Is violence in the world declining? Given that most of humanity is trapped in identifying with the past, that ego identity is based on seeing oneself as separate from others, and that instinctual forces govern much of ‘normal’ activity in the world, I don’t think so. Perhaps part of the issue is that we are bombarded with too much of “if it bleeds, it leads,” and social media is being used more for discharging and reacting than real contact.

FAQ

1. What is ego identity?
Ego identity is a core aspect of our personality, representing our sense of self or the “I” we perceive ourselves to be. It’s the center of our personality but not the entirety of it. The other part of our personality, the circumference, is our individuality or sense of uniqueness. Ego identity is a personal feeling that feels familiar and intimate to us. It is the emotional tone that characterizes our personality.

2. How does ego identity relate to violence?
Ego identity can contribute to violence when tied to beliefs, traditions, or nationalities that separate us from others. This separation can breed violence. For example, identifying strongly with a political party or a religious group can lead to an “us versus them” mentality, escalating into conflict and violence.

3. What are the dynamics of anger, rage, and hatred?
These emotions often emerge when our sense of self or identity is threatened or frustrated. They can be linked to our past experiences and conditioning and drive much of our behavior and identity. Understanding these dynamics can help us liberate ourselves from their grasp.

4. According to Steven Pinker, What are the five “demons” that lead to violence?
Pinker identifies five “demons” that can lead to violence: Predatory or Practical Violence, Dominance, Revenge, Sadism, and Ideology. Predatory Violence refers to violence used as a practical means to an end. Dominance is the urge for authority, prestige, glory, and power. Revenge refers to the moralistic urge toward retribution, punishment, and justice. Sadism refers to the deliberate infliction of pain to enjoy a person’s suffering. Ideology refers to a shared belief system that justifies unlimited violence in pursuit of unlimited good.

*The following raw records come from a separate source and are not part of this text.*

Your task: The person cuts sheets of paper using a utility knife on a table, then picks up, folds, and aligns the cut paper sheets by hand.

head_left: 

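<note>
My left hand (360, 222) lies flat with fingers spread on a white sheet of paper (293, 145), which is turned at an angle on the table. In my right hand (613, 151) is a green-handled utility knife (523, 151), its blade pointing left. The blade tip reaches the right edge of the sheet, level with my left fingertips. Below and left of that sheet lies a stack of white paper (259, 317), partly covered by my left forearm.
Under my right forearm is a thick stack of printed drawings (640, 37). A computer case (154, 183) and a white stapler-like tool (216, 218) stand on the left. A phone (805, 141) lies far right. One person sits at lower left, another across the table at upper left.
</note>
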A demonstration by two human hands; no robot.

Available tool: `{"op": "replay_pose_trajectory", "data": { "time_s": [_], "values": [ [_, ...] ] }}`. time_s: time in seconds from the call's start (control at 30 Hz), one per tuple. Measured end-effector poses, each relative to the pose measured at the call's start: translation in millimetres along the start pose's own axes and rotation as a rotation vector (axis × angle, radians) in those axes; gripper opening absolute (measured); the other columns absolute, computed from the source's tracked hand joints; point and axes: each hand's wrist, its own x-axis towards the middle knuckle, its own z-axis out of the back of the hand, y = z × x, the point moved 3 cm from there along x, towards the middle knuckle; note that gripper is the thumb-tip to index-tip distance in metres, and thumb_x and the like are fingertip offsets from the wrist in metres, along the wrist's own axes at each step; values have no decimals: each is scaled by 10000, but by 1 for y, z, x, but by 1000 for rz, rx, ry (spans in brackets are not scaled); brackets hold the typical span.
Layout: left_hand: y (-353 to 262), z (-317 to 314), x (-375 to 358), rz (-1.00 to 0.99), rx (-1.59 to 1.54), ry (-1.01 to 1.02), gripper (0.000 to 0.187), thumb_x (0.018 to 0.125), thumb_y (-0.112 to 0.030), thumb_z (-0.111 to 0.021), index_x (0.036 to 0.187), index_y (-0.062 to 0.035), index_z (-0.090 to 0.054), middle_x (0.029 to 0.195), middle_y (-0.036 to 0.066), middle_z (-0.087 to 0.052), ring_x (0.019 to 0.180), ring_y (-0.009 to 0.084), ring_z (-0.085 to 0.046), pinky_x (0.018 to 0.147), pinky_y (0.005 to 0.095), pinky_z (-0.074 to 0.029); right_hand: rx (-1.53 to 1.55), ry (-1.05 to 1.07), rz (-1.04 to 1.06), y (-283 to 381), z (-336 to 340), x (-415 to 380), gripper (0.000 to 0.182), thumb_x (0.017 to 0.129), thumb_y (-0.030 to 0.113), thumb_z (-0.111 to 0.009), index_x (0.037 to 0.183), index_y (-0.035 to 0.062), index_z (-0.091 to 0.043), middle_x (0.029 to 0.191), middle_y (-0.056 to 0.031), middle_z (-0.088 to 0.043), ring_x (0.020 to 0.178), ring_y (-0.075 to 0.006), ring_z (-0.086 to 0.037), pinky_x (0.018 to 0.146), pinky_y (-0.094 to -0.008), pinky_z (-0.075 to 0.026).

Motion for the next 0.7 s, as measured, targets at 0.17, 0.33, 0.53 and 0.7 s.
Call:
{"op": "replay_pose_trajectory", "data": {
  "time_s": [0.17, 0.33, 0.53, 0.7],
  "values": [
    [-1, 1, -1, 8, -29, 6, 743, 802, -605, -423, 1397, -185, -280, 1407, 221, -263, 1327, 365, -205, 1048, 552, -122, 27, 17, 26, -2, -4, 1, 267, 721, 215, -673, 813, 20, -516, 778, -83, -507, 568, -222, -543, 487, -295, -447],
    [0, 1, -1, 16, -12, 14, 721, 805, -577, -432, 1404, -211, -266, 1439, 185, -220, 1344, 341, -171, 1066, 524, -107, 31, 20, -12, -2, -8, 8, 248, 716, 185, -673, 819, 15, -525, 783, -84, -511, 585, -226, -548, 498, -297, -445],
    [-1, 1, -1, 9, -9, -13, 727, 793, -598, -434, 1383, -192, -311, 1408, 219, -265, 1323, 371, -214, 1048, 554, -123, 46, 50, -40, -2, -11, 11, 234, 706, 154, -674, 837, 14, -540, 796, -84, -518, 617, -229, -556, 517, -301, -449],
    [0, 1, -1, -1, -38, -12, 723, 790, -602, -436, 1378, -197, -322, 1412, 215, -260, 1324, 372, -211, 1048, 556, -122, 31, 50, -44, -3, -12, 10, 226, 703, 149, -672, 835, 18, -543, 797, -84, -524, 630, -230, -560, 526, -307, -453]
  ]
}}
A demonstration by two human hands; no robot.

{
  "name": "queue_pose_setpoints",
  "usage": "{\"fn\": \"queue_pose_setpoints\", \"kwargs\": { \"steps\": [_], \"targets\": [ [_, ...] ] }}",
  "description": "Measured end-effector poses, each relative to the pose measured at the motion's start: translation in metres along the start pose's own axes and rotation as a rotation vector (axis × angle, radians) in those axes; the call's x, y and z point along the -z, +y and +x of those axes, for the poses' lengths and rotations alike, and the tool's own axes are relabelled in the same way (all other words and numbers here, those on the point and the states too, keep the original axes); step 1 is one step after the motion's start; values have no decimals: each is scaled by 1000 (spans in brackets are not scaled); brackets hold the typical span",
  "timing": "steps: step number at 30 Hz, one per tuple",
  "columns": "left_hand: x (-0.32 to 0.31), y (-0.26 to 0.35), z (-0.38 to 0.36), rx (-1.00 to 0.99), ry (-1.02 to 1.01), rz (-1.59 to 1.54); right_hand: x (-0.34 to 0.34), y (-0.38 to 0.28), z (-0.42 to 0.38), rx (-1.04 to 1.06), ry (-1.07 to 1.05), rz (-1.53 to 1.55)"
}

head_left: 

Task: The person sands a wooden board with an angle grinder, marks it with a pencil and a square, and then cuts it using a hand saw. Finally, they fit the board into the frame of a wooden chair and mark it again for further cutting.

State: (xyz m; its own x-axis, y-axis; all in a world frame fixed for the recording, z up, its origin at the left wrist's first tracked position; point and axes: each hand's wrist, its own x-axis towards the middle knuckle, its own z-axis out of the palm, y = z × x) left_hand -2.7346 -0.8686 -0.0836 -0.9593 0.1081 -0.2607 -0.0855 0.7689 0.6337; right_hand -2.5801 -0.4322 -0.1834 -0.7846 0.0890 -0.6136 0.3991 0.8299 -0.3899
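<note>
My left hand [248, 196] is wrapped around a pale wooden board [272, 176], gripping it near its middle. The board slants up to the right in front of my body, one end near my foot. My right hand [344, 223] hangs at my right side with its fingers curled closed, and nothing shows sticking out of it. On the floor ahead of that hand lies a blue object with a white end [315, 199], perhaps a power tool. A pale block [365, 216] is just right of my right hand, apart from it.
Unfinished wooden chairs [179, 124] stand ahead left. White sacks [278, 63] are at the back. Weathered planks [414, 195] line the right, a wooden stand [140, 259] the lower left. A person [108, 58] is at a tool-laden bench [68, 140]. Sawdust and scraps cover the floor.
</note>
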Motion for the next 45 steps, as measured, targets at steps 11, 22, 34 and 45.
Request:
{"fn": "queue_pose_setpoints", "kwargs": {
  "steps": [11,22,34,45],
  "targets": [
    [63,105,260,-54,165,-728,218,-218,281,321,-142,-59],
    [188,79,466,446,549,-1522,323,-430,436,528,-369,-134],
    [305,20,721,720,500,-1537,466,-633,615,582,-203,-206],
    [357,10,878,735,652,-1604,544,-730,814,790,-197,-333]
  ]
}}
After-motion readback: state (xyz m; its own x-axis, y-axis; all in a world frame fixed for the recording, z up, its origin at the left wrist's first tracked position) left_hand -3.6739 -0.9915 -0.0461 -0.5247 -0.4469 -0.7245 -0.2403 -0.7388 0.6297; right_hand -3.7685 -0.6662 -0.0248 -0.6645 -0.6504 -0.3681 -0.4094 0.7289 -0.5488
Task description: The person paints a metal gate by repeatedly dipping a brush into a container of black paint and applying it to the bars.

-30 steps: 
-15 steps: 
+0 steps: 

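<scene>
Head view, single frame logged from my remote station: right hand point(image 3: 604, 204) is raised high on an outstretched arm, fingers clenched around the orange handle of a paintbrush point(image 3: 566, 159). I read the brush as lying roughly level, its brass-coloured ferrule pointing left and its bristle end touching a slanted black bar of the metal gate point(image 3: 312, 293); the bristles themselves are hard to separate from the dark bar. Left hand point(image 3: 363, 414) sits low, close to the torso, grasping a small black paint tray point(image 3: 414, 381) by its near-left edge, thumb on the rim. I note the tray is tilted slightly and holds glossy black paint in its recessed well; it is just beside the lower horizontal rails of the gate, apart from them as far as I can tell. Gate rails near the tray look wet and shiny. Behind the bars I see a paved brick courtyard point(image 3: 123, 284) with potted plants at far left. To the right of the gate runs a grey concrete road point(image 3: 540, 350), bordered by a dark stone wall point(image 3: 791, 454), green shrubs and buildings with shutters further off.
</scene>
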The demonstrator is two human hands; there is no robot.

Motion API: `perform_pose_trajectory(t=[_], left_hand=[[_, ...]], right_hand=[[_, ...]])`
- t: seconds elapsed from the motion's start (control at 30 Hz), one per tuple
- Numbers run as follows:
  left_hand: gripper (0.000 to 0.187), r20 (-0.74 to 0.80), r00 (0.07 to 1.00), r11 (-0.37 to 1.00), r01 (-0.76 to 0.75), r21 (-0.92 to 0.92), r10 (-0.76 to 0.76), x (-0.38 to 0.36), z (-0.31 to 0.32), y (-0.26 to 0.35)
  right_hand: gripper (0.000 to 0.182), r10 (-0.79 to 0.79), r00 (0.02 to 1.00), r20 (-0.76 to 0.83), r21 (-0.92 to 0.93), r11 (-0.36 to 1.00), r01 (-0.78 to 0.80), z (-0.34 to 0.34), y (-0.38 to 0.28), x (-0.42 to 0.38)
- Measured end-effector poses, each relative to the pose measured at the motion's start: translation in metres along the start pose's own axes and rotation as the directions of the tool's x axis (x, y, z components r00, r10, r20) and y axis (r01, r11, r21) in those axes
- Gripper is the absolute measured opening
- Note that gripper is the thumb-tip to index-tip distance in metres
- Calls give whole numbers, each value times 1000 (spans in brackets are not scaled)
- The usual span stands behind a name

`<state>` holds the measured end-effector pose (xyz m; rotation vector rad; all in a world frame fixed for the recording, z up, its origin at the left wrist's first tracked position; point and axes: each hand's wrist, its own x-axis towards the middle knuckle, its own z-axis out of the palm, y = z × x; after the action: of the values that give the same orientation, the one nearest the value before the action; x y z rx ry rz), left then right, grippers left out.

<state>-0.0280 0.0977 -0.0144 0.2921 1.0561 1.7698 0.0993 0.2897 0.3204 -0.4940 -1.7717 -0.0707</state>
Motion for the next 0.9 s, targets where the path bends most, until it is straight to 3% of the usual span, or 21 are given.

5. How can we counteract these “demons”?
Pinker suggests we can counteract these “demons” by fostering empathy, self-control, moral sense, and reason. Empathy allows us to feel the pain of others and align their interests with our own. Self-control allows us to anticipate the consequences of acting on our impulses and inhibit them accordingly. Moral Sense sanctifies a set of norms and taboos that govern interactions among people in a culture. Reason allows us to extract ourselves from our parochial vantage points.

6. What are the historical forces that have favored peaceable motives?
Pinker identifies five historical forces that have favored peaceable motives: The Leviathan (the rise of the modern nation-state and judiciary), Commerce (the increase in technological progress allowing the exchange of goods and services over longer distances), Feminization (increasing respect for the interests and values of women), Cosmopolitanism (the rise of forces such as literacy, mobility, and mass media), and The Escalator of Reason (an intensifying application of knowledge and rationality to human affairs).

7. Is violence in the world declining?
The answer to this question is complex. While some argue that violence is declining due to the forces mentioned above, others point out that most of humanity is still trapped in identifying with the past and seeing themselves as separate from others. This, combined with the instinctual forces that govern much of ‘normal’ activity in the world, suggests that violence may not decline as much as we hope. However, the perception of violence may be amplified by media focus on violent events and the use of social media for discharging and reacting rather than real contact.